Also among the specialists
in the 15th century Early Renaissance should be included Andrea Mantegna
(1431-1506), the greater part of whose productive career was spent in
the north Italian city of Mantua. Here in the birthplace of the great
Roman poet Virgil, Mantegna developed a pictorial style in which can be
discerned more clearly than in any other of the time the interest of the
Renaissance period in the culture of classic antiquity. Although it is
clear that the one-time conception of the Renaissance as a rebirth of
the ways of thinking of ancient times is by no means a complete explanation
of it as a cultural phenomenon, it is equally clear that there was great
admiration for antique forms at that time. These Mantegna makes abundant
use of in his paintings, rendering the details of costumes and architecture
with an exactitude that is archaeological in spirit and in a style that
is almost a pictorial rendering of sculpture in its preciseness of contour
and metallic surfaces. But Mantegna was also one of the great masters
of perspective. In the painted ceiling of the Camera degli Sposi in the
palace of the Gonzaga family in Mantua, he created a type of illusionistic
architectural decoration that many subsequent generations of painters
in the 16th and 17th centuries were to continue using in baroque and rococo
churches and palaces.
In every great expressive
artistic tradition, there are a few notable personalities to whom it is
given to achieve with comprehensive completeness the aims toward which
their lesser contemporaries strive. Such was Giotto in the Florentine
tradition of the 14th century, and such was Masaccio (1401-1428) in the
early years of the 15th. Although only a few paintings by him are known,
notably those of episodes in the life of St. Peter in the Brancacci Chapel
in the Church of the Carmine in Florence (1423-1425; 1427), they contain
and sum up the technical achievement and the expressive purpose of the
age and supply a model to which the great painters of several subsequent
generations, notably Raphael and Michelangelo, were to come for instruction
and inspiration. Perspective, both linear and aerial, the rendering of
the human form both nude and draped, the visual effect of light are all
handled with fluent and expressive ease by Masaccio. If one of his contributions
to the technique of realistic representation should be singled out for
notice, it might well be his development of chiaroscuro, a systematic
organization of light and dark values in which a pictorial effect of illuminated
three-dimensional form is created. In adding this way of modeling to Giotto's
system of linear contours, Masaccio expanded immeasurably the artist's
capacity to construct form and established a method that was to be the
basis of all representative painting until the advent of Impressionism
in the late 19th century. Masaccio's greatness is even more apparent when
the expressive character of the forms thus created is observed. Whereas
the content of much work contemporary with his is often overshadowed or
even obscured by the obvious efforts of the creator to satisfy technical
demands, Masaccio's painting is that of a man concerned with ideas and
concepts rather than problems of rendering.
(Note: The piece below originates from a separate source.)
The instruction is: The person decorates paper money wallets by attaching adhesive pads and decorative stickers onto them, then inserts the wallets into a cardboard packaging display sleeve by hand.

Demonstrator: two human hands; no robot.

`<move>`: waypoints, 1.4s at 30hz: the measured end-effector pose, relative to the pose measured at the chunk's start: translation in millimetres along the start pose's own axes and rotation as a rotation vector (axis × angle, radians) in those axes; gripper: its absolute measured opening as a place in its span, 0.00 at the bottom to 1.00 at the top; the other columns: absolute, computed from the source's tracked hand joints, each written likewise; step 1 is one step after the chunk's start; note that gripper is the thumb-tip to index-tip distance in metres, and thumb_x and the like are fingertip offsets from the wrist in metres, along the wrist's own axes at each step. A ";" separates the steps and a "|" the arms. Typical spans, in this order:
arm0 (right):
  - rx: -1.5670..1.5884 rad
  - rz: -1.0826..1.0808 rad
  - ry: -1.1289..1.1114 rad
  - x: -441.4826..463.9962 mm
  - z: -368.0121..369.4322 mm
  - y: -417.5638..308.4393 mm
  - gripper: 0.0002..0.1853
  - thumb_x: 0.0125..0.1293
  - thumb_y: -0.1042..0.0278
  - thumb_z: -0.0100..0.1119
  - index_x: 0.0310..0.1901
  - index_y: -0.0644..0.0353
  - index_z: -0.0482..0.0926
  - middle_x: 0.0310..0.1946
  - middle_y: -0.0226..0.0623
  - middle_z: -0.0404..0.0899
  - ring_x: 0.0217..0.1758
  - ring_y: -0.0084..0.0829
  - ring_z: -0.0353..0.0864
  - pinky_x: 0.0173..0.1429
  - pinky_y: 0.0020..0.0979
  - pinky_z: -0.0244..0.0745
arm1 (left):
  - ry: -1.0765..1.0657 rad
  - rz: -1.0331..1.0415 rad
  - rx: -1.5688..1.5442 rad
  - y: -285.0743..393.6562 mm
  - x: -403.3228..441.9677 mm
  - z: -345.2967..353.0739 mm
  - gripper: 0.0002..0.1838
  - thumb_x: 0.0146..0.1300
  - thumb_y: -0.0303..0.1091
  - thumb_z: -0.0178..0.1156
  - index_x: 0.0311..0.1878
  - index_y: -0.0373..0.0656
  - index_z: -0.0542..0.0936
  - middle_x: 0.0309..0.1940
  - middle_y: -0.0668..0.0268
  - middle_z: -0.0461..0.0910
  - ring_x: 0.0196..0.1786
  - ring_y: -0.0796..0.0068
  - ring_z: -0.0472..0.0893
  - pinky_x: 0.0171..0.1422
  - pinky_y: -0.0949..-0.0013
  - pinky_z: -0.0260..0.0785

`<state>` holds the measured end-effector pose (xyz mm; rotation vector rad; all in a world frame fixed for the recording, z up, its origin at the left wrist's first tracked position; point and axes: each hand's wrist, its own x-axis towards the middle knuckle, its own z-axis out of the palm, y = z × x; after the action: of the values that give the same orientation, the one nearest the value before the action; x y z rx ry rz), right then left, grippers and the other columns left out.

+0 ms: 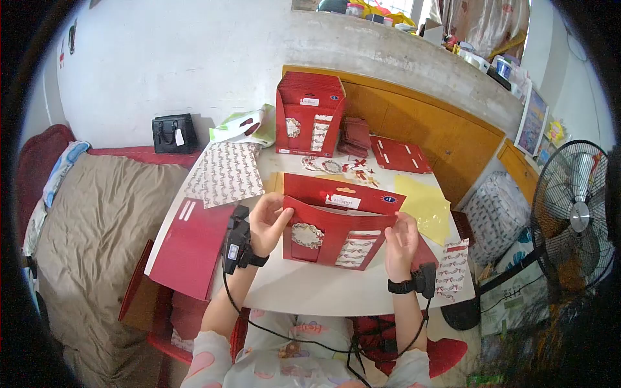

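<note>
A red cardboard packet (333, 223) stands upright near the front of the white table (278, 288), its top gaping between front and back panels. My left hand (268, 223) pinches its left top corner between thumb and fingers. At the right top edge, my right hand (402, 240) has thumb and fingers on the packet's side. Two cut-outs on the front show a round label and patterned paper. Each wrist wears a black strapped device with a cable.
A box of red packets (310, 116) stands at the back. Around lie patterned sheets (226, 171), a red card (191, 249), yellow sheets (424, 210), round labels (321, 165) and a patterned packet (452, 266). A fan (572, 216) stands right, a bed (97, 246) left.
</note>
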<state>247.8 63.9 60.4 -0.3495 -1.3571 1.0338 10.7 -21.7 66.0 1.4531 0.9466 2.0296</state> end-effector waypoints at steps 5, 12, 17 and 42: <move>0.074 0.025 -0.012 -2.1 -3.4 2.7 0.18 0.54 0.80 0.55 0.47 0.62 0.65 0.41 0.34 0.70 0.45 0.23 0.69 0.52 0.26 0.63 | -0.034 0.005 0.036 -5.0 0.4 -7.7 0.07 0.59 0.20 0.50 0.42 0.34 0.68 0.41 0.62 0.73 0.45 0.76 0.74 0.52 0.72 0.68; 0.034 -0.054 0.016 -3.0 -1.9 4.9 0.17 0.55 0.81 0.54 0.46 0.63 0.65 0.41 0.36 0.71 0.45 0.25 0.71 0.52 0.27 0.65 | -0.047 0.046 0.137 -8.6 1.3 -11.6 0.07 0.59 0.22 0.52 0.41 0.34 0.69 0.38 0.63 0.74 0.44 0.78 0.74 0.50 0.73 0.67; -0.040 0.013 -0.030 2.8 -9.5 1.2 0.14 0.55 0.80 0.55 0.43 0.64 0.68 0.40 0.36 0.73 0.45 0.25 0.71 0.52 0.27 0.65 | -0.070 0.011 0.112 0.2 -2.0 -4.8 0.10 0.58 0.21 0.52 0.43 0.35 0.67 0.39 0.62 0.74 0.45 0.77 0.74 0.50 0.72 0.67; -0.925 -0.810 -0.339 18.7 53.9 -46.3 0.16 0.46 0.79 0.58 0.41 0.56 0.75 0.38 0.31 0.73 0.41 0.32 0.72 0.46 0.34 0.65 | -0.111 0.184 0.211 5.5 3.8 8.3 0.20 0.52 0.18 0.57 0.47 0.36 0.63 0.45 0.57 0.67 0.50 0.70 0.69 0.55 0.69 0.62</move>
<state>215.3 34.7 119.4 -0.2492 -1.9937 -0.2676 17.3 -20.4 74.2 1.8059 1.0399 1.9983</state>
The Tribute Money in the Brancacci
Chapel is in subject matter a treatment of the New Testament episode of
a Roman tax-collector asking tribute of Christ and the disciples. A relatively
minor incident in the Biblical account, it becomes at Masaccio's hands
a monumental statement of the innate dignity of man, pervaded with that
quality called ethos by the Greeks, the essential element of a lofty and
ennobled conception of humanity.
With the exception
of Mantegna, the 15th century artists discussed up to this point were
Florentines. In the region called Umbria, which lies to the east and south
of Florence, Piero della Francesca (1420?-1492) was a painter of caliber
and distinction comparable to Masaccio. Even more than the Florentine
was he concerned with the methods of technical procedure. The author of
one of the first treatises on perspective and a student of light and atmospheric
effects, he was termed by one of his contemporaries, and has been recognized
by later ages as being, "the monarch of his times in the science
of painting." In a series of frescoes dealing with the Story of the
True Cross (c.1465) in San Francesco at Arezzo, the figures move with
the same severe gravity that characterizes Masaccio's but in landscapes
illuminated by a calm and even light and in colors that in their reticence
contribute as well to the sense of episodes in which the protagonists
are of more than human character.
High Renaissance
The Early Renaissance
of the 15th century was the period in which the eyes of man were opened
to the beauties of this world. These were regarded with such naive delight
and uncritical admiration that the interpretive treatment of experience
tended to become very often little more than an enumeration of episodes
or an indiscriminate recording of facts. Toward the close of the 15th
century Sandro Botticelli (1444?-1510) and Perugino (1446 1523) attempted
to attain more selective and constructive levels, the former in a wistful
and nostalgic manner seen in the Primavera and the Birth of Venus, both
painted in 1478; the latter in simplified compositional schemes of figures
disposed in landscapes of distant hills and limpid skies like those of
his native Umbria-as in the Crucifixion (1495) in the Florentine church
of Santa Maddalena dei Pazzi. But it remained for Leonardo da Vinci, Raphael
of Urbino, and Michelangelo to raise most effectively the materialism
of Renaissance thought to the level of significant interpretive form in
that period of the early 16th century known as the High Renaissance.
Leonardo da Vinci
(1452-1519) was as much scientist as artist, a fact attested by his own
enumeration of the skills he possessed and by the pages of many notebooks
crowded with the data of his observations. It was in the medium of painting,
however, that the considered results of his scientific notations are most
coherently presented; and it is in his few works still extant that we
find the evidence for ranking him among the greatest minds of all time.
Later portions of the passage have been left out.